Hermes is described as a "personal message dispatcher." (What?) In short, Hermes' administrators define 'resources' (sources of information that update Hermes when something noteworthy happens), and 'agents' (interfaces to communication systems: web pages, RSS feeds, emails, Jabber IM, Twitter). You, the end user, create 'preferences': what resources do I want to follow, and which agent should notify me? In the background, Hermes uses 'relays' (scalable scheduled processes) to find matches between your 'preferences' and incoming messages from 'resources', then route them to the appropriate 'agent'.


Still confused?
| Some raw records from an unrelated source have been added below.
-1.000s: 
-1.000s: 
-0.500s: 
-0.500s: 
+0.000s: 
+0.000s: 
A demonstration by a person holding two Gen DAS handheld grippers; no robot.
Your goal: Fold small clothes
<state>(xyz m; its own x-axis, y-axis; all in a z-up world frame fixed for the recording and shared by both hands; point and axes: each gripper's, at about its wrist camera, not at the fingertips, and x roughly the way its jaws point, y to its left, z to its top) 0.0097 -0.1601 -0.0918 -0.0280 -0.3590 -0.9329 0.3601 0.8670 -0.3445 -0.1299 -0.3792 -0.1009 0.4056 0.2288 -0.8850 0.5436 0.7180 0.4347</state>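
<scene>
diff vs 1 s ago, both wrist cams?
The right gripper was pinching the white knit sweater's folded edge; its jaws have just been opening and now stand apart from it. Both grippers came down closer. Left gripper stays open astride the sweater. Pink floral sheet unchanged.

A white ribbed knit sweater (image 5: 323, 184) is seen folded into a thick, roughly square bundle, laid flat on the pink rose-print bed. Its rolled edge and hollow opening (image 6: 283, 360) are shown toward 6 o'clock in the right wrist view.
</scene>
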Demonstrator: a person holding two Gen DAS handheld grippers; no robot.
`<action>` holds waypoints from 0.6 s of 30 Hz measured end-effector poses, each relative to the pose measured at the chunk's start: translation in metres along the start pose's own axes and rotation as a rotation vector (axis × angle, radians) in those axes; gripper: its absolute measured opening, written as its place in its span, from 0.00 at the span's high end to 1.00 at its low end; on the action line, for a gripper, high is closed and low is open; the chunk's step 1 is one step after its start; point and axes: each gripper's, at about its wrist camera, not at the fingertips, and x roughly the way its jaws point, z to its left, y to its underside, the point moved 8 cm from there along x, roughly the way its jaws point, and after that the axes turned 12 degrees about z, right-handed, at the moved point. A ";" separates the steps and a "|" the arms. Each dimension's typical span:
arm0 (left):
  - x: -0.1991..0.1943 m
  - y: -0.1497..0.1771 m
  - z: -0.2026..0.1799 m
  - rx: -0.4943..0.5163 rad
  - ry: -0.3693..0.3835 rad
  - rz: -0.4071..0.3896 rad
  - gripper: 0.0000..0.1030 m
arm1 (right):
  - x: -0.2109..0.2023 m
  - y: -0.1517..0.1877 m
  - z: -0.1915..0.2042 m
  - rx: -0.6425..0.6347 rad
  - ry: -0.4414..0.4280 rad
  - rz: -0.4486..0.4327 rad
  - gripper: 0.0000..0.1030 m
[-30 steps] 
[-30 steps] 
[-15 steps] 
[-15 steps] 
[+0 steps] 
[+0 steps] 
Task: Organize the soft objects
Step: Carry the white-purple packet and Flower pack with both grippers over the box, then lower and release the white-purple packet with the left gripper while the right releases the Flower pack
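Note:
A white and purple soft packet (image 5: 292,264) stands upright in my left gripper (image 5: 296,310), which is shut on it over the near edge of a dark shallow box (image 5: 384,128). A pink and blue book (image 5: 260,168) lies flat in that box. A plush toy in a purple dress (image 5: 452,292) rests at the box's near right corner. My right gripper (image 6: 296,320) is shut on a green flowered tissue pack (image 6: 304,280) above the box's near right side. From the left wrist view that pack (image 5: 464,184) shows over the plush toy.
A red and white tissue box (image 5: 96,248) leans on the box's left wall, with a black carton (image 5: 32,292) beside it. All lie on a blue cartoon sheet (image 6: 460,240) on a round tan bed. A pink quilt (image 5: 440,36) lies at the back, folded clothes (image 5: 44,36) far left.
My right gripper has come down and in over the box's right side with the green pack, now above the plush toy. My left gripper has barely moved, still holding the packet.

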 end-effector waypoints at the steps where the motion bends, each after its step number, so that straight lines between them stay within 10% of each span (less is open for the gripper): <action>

Here are some examples:
  • I want to be emailed daily with the status of my projects from openSUSE Build Service.
  • I want an RSS feed of features I'm following in openFATE.
  • I want to follow a public twitter feed of all OBS activity ( @OBSHermes )
Hermes is an up-and-coming project, aimed at making it easy to keep up to date by any means you prefer. As more projects are added as resources, I expect it to become the standard for project status communication.


Gitorious is an open-source server for centralizing git (distributed version control system) repositories. Gitorious.org implements the gitorious server for hosting open-source applications. Its open nature and implementation quality have attracted some of the largest open-source
projects out there, including:
If you're looking for a safe place to host your open-source project, it will be in good company on Gitorious.